Anticholinergics: These drugs can block the brain signals sent by acetylcholine (a chemical messenger) to trigger abnormal contraction of the urinary bladder in case of an overactive bladder.
Non-steroidal anti-inflammatory drugs (NSAIDs): These help to reduce swelling or relieve pain. They can inhibit prostaglandins and reduce the excretion of water and sodium in the urine.

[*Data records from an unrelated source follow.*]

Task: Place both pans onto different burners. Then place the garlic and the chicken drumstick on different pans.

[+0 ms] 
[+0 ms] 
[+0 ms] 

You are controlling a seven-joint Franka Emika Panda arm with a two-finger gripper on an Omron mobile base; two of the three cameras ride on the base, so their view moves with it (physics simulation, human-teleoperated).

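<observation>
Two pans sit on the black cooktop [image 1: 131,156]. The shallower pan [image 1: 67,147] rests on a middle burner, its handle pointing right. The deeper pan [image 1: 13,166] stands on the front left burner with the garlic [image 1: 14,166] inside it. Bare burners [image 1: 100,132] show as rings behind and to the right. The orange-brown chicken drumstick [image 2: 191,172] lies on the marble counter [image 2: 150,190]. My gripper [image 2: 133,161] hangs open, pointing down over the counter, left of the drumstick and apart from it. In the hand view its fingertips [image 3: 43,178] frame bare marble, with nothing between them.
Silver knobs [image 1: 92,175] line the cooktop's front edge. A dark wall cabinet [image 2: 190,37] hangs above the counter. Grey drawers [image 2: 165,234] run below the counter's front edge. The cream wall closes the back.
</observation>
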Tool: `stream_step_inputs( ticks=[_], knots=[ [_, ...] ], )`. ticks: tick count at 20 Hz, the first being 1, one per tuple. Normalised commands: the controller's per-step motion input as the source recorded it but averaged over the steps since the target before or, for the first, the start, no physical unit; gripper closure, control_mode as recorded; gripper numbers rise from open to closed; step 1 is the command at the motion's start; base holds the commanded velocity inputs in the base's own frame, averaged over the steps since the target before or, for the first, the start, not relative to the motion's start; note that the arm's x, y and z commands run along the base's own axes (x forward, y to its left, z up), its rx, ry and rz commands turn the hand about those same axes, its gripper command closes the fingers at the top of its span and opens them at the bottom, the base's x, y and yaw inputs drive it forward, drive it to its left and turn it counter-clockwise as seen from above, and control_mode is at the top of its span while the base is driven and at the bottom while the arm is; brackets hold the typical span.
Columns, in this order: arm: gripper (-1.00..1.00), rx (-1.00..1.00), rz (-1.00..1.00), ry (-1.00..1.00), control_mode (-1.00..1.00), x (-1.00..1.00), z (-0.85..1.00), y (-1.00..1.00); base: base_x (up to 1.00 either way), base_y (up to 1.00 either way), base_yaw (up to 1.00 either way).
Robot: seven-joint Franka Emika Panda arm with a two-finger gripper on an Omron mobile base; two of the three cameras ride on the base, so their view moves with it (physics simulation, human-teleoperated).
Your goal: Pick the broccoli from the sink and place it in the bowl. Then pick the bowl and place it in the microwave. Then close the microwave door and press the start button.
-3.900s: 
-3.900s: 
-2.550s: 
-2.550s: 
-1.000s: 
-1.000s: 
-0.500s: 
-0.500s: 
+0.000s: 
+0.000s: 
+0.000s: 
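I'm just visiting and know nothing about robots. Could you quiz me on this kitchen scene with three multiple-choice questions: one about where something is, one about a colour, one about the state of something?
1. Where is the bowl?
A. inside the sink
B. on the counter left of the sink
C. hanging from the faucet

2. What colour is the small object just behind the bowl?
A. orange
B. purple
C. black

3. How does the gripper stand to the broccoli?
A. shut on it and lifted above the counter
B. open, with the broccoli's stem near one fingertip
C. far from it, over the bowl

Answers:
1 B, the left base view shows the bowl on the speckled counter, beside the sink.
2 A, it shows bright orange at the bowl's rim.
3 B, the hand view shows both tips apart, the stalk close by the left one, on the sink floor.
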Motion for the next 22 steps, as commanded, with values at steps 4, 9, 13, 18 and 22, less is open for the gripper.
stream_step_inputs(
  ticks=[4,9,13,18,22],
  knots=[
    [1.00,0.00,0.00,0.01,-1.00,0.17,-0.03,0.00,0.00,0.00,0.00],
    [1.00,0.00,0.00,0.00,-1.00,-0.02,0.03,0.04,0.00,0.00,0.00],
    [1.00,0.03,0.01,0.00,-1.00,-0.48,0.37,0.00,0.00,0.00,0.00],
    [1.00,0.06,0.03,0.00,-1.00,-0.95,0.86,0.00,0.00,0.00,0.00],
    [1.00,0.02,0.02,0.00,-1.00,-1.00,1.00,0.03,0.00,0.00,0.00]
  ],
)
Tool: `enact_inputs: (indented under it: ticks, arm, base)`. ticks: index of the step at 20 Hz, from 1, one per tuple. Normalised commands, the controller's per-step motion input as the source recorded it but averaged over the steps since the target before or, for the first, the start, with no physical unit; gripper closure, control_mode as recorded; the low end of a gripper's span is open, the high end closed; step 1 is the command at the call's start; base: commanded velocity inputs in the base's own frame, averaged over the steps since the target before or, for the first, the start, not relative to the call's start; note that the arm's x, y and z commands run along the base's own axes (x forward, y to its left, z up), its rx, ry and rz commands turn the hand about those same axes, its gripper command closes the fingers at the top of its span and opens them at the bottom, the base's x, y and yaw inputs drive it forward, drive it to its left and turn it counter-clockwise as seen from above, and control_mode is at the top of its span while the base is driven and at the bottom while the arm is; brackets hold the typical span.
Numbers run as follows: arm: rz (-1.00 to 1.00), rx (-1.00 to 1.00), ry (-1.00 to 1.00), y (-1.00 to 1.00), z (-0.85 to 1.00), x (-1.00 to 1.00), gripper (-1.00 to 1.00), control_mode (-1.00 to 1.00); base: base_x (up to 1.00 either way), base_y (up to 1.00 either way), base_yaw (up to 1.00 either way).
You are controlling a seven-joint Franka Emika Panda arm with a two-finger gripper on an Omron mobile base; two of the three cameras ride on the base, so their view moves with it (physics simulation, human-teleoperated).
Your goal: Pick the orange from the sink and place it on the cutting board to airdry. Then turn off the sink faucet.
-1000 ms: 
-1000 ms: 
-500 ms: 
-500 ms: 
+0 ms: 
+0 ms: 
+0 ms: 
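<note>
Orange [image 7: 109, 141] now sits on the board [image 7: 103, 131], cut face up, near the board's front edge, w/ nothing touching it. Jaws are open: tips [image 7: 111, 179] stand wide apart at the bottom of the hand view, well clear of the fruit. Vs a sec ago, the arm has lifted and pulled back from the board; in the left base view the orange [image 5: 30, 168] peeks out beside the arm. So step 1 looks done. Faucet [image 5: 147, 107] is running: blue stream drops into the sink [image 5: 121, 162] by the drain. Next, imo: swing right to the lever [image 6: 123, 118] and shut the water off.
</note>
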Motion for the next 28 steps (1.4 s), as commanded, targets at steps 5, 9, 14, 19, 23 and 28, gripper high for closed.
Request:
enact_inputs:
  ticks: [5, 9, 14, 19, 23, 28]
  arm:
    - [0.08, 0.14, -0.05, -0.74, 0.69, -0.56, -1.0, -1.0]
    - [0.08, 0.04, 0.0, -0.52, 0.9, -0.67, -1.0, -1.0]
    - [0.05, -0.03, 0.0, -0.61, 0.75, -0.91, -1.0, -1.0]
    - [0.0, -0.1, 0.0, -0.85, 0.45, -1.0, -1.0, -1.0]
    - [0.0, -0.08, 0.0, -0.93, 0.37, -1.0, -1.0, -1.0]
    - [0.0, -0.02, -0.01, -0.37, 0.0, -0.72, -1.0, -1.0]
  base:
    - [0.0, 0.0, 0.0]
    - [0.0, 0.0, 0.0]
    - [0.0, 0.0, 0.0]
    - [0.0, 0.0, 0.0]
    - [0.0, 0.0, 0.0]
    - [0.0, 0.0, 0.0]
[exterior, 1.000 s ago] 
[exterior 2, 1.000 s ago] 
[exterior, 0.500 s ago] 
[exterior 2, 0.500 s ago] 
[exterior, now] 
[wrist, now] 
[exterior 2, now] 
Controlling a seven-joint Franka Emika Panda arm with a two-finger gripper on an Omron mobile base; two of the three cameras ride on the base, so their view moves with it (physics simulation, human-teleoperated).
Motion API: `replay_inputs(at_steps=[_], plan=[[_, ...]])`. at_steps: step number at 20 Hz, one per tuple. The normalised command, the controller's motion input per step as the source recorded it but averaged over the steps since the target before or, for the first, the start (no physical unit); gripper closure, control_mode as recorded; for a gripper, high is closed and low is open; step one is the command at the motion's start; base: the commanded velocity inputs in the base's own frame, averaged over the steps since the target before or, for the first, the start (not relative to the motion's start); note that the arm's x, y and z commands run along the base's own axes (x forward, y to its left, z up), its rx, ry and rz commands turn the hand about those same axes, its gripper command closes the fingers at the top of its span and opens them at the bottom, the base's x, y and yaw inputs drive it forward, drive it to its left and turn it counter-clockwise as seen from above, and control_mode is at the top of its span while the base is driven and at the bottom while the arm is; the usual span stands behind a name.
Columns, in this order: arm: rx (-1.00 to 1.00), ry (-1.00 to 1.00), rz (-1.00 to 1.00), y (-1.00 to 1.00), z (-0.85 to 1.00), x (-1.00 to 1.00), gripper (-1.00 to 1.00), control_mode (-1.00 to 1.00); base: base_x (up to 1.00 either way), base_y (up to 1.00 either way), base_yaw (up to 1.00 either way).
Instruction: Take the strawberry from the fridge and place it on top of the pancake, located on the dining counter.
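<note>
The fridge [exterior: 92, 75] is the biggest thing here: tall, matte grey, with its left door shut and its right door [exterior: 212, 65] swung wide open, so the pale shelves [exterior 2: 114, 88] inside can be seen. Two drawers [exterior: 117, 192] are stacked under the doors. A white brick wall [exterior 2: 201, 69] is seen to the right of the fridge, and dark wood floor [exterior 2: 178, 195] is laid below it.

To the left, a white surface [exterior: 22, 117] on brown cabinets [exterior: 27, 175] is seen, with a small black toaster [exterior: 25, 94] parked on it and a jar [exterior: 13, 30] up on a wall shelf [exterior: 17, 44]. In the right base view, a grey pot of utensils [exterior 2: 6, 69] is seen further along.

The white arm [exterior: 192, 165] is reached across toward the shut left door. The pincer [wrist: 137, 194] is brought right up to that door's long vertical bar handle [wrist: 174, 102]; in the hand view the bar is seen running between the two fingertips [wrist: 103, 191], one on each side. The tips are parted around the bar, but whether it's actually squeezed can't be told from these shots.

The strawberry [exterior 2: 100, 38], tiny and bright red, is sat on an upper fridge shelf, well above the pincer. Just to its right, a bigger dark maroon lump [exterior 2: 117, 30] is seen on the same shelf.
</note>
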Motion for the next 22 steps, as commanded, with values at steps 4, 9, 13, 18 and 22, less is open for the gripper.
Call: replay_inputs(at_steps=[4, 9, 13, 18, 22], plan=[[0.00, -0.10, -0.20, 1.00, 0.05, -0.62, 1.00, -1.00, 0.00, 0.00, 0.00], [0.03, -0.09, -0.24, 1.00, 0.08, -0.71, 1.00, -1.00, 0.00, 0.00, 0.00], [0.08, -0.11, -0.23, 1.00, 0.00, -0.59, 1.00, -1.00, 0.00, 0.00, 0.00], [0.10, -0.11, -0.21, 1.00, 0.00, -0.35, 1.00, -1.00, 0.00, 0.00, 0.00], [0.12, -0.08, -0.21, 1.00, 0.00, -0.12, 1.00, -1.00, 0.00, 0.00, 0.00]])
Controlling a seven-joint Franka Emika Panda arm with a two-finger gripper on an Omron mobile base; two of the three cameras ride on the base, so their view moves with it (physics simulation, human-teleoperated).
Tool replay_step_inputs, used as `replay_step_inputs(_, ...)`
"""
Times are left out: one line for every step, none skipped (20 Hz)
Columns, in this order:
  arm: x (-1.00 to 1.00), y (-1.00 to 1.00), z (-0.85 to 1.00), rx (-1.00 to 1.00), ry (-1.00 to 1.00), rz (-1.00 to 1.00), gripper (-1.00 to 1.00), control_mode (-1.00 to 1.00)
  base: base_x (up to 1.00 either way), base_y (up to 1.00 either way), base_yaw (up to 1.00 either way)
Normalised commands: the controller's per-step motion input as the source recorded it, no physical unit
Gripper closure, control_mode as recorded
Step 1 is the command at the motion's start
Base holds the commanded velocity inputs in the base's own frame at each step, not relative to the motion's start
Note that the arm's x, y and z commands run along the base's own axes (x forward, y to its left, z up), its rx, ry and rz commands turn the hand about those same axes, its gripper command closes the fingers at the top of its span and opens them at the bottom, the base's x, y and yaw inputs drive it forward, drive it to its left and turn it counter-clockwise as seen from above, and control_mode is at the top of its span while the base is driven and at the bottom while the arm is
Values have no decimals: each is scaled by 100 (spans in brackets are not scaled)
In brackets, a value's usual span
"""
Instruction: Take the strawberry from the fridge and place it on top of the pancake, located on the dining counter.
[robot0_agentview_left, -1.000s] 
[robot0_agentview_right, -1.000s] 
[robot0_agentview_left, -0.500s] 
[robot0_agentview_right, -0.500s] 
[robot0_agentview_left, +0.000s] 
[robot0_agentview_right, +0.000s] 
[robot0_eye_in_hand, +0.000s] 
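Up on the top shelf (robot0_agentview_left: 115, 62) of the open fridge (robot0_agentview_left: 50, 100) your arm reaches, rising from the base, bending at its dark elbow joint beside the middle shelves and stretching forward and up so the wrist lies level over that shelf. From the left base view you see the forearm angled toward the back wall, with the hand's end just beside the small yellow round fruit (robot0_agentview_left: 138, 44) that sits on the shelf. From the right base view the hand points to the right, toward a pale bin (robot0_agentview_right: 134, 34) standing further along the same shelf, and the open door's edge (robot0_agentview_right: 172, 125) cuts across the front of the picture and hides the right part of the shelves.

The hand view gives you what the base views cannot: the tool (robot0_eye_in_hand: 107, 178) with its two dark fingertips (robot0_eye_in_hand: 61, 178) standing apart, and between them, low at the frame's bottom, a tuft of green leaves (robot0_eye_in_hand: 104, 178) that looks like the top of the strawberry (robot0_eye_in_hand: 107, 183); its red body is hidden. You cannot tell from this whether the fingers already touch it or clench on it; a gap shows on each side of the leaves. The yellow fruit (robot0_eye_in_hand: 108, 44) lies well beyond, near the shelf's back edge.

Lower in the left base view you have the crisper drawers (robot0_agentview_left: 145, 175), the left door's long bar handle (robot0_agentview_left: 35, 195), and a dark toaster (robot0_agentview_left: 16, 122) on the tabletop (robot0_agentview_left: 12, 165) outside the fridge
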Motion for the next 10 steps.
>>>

Diuretics: Diuretics are the substances that prompt the body to release more urine. When used in excess or for a prolonged duration, these can lead to dehydration or kidney injury, or other health issues. These work by releasing sodium and chlorine in urine from the body which in turn draws a lot of water from the body, resulting in a decline in urine production.
(d) Burns and other serious injuries: Burns can cause dehydration and produce less amount of urine than usual. Some other traumatic situations such as hemorrhage or excessive blood loss, anaphylactic shock caused by an allergy, and septic shock after undergoing surgery or having infection can also lead to low urine output.
Oliguria is treated on basis of several different factors, including the overall health of the individual, the likely cause of the decrease in urine, and whether there has been any injury to the kidney.
The first best way to treat oliguria is by increasing the amount of fluid intake. This can often be done by drinking more water or rehydration solutions that include electrolytes. In cases of severe dehydration, the Best Urologist in Indore might recommend a hospital stay to get intravenous (IV) fluids. Moreover, with increasing fluids in the body, small kidney stones can be passed into the urine, thereby relieving the blockage. If the stones are large, the healthcare provider may recommend shock wave lithotripsy to blast and remove them or cystoscopy, ureteroscopy, and percutaneous nephrolithotomy.
If rehydration is not helping or if other underlying medical issues are affecting the hydration levels or urine output, then medications are prescribed to treat oliguria. These include:
Antimicrobials: These help treat infections associated with severe diarrhea or vomiting.
Diuretics: In small doses, these medications can help increase urine output by small amounts.
Renal-dose dopamine: This is rarely used medication for oliguria treatment. It is known to prevent kidney injury by expanding arteries in the kidney and increasing urine output.